▸ **Your assignment**: From the entries below, please output exactly the lines starting at the one containing "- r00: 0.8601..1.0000" and ending at the one containing "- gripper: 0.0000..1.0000", both included.

▸ **Data under study**:
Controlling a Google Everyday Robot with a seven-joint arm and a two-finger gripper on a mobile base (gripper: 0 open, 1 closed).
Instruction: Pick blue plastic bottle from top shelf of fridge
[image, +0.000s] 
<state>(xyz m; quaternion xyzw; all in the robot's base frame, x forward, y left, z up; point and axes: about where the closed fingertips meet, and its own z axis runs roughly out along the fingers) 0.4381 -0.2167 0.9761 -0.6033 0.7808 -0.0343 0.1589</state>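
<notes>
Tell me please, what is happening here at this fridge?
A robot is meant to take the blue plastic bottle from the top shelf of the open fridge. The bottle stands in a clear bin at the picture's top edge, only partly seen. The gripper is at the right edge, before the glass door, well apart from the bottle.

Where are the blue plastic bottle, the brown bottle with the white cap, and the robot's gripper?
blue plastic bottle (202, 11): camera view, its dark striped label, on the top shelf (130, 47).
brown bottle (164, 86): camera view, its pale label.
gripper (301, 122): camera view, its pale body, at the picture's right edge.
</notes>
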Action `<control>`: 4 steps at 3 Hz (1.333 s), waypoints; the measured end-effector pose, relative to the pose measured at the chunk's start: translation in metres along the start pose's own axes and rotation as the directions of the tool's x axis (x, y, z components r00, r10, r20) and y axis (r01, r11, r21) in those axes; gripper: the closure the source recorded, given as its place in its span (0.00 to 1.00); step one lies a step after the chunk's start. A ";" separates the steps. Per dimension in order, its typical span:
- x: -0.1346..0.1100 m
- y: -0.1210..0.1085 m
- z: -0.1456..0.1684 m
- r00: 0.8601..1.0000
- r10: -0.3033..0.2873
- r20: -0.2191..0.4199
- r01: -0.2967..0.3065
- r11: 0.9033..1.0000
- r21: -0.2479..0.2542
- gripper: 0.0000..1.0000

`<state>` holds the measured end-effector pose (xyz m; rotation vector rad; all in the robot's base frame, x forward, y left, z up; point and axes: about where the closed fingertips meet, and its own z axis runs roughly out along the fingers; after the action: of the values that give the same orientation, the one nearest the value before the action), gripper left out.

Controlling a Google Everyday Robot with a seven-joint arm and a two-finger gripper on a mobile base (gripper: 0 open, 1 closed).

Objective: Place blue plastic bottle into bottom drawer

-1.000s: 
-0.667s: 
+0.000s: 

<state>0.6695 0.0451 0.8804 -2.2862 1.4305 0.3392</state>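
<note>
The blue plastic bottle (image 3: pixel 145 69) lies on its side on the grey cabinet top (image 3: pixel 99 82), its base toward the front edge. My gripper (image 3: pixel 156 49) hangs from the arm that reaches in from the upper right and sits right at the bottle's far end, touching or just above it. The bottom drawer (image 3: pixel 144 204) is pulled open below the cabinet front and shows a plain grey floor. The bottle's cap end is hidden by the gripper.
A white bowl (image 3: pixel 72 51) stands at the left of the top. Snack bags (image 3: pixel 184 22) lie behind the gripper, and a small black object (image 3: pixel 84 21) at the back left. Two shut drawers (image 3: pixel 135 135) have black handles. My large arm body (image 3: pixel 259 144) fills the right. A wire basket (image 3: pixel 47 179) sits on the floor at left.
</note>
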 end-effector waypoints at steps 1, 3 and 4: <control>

▸ **Your response**:
- r00: 0.8601..1.0000
- r10: -0.3033..0.2873
- r20: -0.2191..0.4199
- r01: -0.2967..0.3065
- r11: 0.9033..1.0000
- r21: -0.2479..0.2542
- gripper: 0.0000..1.0000

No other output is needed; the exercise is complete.